How DNA demethylation machinery can be targeted to specific genomic loci is still poorly understood, yet has important implications for tumor biology. Mounting evidence suggests that the microenvironment influences epigenetics; however, the mechanisms guiding these events have not been elucidated. We have demonstrated that integrin α6β4 dramatically alters the transcriptome toward an invasive phenotype. The integrin regulates this process, in part, by substantially changing the epigenome through the regulation of DNA demethylation of select CpG rich regions and loci. Thus, we expect that understanding how integrin α6β4 regulates the cancer epigenome holds the key to how site-specific and mechanotransduced epigenetics are regulated. Investigations into how integrin α6β4 regulates DNA demethylation (funded by an NCI R21) led to our discovery that integrin α6β4 utilizes and stimulates the base excision repair (BER) pathway to mediate these epigenetic events, but not in cells in which the link between integrin α6β4 and the nucleus is compromised. We have also identified specific mutations in integrin β4 subunit that preventing the integrin from binding to intermediate filaments and anchoring under the nucleus, thus indicating a pathway for integrin- mediated alterations in nuclear function. Based on our preliminary data and supporting literature, we hypothesize that integrin α6β4 coordinates signal and mechano-transduction to the nucleus that drives BER and results in DNA demethylation of select loci, which in turn enhances tumor invasion and metastasis. We will test our central hypothesis through completion of the following three aims: 1) Determine how integrin α6β4 cytoskeletal linkages impacts invasion, metastasis and epigenetics, 2) Elucidate how integrin α6β4 regulates BER-mediated DNA demethylation, and 3) Define changes in the epigenome mediated by integrin α6β4 signaling. We expect that by elucidating the genes and pathways used by integrin α6β4 to modulate the demethylation of select genes, we will provide critical insight into how specific sites within the genome are demethylated to foster an invasive and metastatic transcriptome.

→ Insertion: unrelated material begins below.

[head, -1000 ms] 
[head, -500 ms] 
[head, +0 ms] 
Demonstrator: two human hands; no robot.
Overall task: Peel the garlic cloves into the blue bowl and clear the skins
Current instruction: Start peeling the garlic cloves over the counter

DNA脱甲基化机制如何靶向特定的基因组基因组基因局，但仍不了解 对肿瘤生物学具有重要意义。越来越多的证据表明微环境 影响表观遗传学；但是，指导这些事件的机制尚未阐明。我们有 证明整联蛋白α6β4在侵入性表型上显着改变了转录组。 整合素通过调节DNA的调节来部分调节这一过程 精选CpG富区和基因座的脱甲基化。那我们期望理解整联蛋白α6β4 调节癌症的表观基因组是位点特异性和机械传输表观遗传学的关键 受监管。对整联蛋白α6β4调节DNA脱甲基化的研究（由NCI R21资助）导致 我们发现整联蛋白α6β4利用和刺激基本惊喜修复（BER）途径进行介导 这些表观遗传事件，但没有在整联蛋白α6β4与核之间联系的细胞中 妥协。我们还确定了整联蛋白β4亚基中的特定突变，以防止整联蛋白从 与中间丝结合并在细胞核下锚定，从而表明整联蛋白的途径 核功能的介导改变。根据我们的初步数据和支持文献，我们 假设整联蛋白α6β4将信号和机械变量坐落到驱动BER的核 并导致某些局部的DNA去甲基化，从而增强了肿瘤侵袭和转移。我们将 通过完成以下三个目的来检验我们的中心假设：1）确定整联蛋白α6β4如何 细胞骨架连接会影响侵袭，转移和表观遗传学，2）阐明整联蛋白α6β4如何调节 BER介导的DNA脱甲基化，3）定义了整联蛋白α6β4介导的表观基因组的变化 信号。我们希望通过阐明整合素α6β4使用的基因和途径来调节 选择基因的脱甲基化，我们将对基因组中的特定位点的方式提供重要的见解 脱甲基化以促进侵入性和转移性转录组。